There are activities that do not accept on-line verification, some I can think of:
1) DMV/ID
2) INS
3) DOS/Passports
4) Hospitals/Doctors
5) Home appraisal (requires physical inspection by certified agent)
6) Public Notary

If we made all CC etc. be by statue responsible for all damages caused be identity fraud, they would have come with solution. Now, they just do not care.

Re:identity verification kiosks?

No one will go for this, and without major participation, it's pointless. For example: the Coast Guard made me get a Transportation Worker ID card, which I have to periodically renew. TSA issues them, and they make some significant effort to make sure it's really me getting the card. But afterwards, no one wants to look at it. At the "secure" (except on cruise ship days, when they let anyone in) Pier 91 in Seattle, they want your DL, not your TWIC. TSA doesn't treat them as valid ID in airports. No one at all wants to look at them. Even USCG, which uses the ability to get a TWIC as a gateway to getting a license, wants to see the license they issue, not the TWIC.

I see NY.gov is providing some electronic ID verification services. Something like this would probably be a good way to go. Physical ID confirmation with an organization that can afterwards provide a two factor login for you and electronically verify your identity for others. Should work fine 'till they get hacked.

Re:identity verification kiosks?

[AHuxley]

The only way to secure this is to quiz every US mil/gov sector and see who has in house solution that don't leak due to encryption, air gaps and expert gov/mil staff.
Keep the mil data well away from contractors.
Someone in the US gov must be doing something very correct as not all agencies leak to the public or trust contractors.

Services the navy uses

[malditaenvidia]

Did grindr get hacked?

The real solution:

Is making a website of DMV information that is push-only (recieves one way batch processed new information daily) with cryptographically signed records for each resident with a rewritable verification code on the card (either digital or some sort of rewritable/replacable label so it can be updated periodically at the DMV to keep unauthorized/previously authorized individuals from snooping on your personal information.
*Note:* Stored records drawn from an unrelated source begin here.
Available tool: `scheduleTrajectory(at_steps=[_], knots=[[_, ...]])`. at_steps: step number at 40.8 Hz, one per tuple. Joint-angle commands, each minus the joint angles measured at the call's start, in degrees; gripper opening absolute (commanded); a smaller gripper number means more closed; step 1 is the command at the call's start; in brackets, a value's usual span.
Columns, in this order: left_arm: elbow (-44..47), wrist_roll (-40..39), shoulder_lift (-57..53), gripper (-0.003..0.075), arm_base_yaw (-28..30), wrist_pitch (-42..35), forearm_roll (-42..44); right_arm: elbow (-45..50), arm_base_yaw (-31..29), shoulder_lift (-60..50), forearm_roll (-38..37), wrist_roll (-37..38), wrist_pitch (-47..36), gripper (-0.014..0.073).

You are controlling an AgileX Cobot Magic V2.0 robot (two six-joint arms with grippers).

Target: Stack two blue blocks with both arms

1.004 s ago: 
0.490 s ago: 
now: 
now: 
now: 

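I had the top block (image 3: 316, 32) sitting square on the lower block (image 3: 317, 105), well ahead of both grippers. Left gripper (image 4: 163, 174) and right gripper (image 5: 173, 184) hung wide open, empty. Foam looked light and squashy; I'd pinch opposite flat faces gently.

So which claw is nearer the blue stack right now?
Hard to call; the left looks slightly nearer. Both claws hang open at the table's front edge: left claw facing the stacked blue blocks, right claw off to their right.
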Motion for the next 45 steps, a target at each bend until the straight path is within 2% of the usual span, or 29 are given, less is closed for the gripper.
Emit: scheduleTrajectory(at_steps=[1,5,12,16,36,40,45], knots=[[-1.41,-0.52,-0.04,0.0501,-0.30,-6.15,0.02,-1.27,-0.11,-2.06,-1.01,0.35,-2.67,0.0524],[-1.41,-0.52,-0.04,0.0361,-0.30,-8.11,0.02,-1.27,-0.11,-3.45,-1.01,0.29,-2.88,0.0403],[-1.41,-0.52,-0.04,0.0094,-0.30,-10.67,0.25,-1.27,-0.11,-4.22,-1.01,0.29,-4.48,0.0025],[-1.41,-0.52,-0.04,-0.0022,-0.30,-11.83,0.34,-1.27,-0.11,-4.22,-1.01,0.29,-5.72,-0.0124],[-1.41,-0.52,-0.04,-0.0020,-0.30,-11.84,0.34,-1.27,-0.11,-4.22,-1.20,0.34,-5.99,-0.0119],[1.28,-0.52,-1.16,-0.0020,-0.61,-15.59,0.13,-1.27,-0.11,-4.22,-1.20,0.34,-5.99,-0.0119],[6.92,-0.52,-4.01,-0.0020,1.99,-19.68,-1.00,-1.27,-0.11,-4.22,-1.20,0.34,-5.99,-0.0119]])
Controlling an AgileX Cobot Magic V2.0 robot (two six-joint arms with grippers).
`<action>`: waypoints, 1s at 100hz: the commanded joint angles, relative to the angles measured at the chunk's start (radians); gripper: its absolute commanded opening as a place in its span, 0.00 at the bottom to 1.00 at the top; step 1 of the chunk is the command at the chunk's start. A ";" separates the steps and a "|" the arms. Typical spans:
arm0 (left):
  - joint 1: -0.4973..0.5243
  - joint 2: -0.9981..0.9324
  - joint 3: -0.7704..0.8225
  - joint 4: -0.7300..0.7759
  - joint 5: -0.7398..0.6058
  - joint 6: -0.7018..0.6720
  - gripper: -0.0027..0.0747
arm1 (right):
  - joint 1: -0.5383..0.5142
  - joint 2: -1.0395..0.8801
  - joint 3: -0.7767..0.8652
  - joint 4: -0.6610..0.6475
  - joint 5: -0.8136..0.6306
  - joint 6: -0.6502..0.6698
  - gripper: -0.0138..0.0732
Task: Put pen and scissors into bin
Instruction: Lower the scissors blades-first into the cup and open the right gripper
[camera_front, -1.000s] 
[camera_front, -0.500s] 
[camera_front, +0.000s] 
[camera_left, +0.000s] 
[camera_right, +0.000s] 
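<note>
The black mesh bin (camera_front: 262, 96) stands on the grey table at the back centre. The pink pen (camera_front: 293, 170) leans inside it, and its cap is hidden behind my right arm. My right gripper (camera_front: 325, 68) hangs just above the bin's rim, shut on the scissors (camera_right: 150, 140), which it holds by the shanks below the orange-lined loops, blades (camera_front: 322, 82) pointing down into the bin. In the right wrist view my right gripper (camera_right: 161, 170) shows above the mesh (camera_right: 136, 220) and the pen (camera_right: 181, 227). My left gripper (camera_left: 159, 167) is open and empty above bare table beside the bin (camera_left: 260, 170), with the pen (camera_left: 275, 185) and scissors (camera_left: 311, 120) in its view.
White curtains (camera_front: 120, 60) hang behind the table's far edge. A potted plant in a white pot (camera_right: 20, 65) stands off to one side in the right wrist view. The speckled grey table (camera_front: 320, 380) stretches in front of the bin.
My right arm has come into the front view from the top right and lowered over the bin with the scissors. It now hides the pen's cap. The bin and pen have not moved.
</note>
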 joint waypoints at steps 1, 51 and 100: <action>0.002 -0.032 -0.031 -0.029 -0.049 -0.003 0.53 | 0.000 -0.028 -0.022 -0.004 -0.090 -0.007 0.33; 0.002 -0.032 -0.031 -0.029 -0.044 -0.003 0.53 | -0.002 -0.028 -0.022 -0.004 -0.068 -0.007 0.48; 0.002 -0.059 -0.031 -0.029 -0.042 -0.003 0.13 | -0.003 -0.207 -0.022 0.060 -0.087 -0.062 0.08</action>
It would take some work to set up, but it would provide 'reissued credit card' level of security without the costs associated with replacing the physical card, only the authorization token and a freshly signed copy of the data.

Not Russian hackers

Not Russian hackers? what absolute nonsense everyone knows that the only people in the world who know how to hack are Russian.

Again?????

Awwwww man looks like I'm getting another letter from the DOD

Join the Navy and see the world

[eric_harris_76]

And the world will see you right back.

A question from a security analyst

Why was this information on a laptop in the first place??? Sensitive data is required to be stored on a secure server NOT! on a friggin laptop. PLEASE! go read and put in place your NIST regs.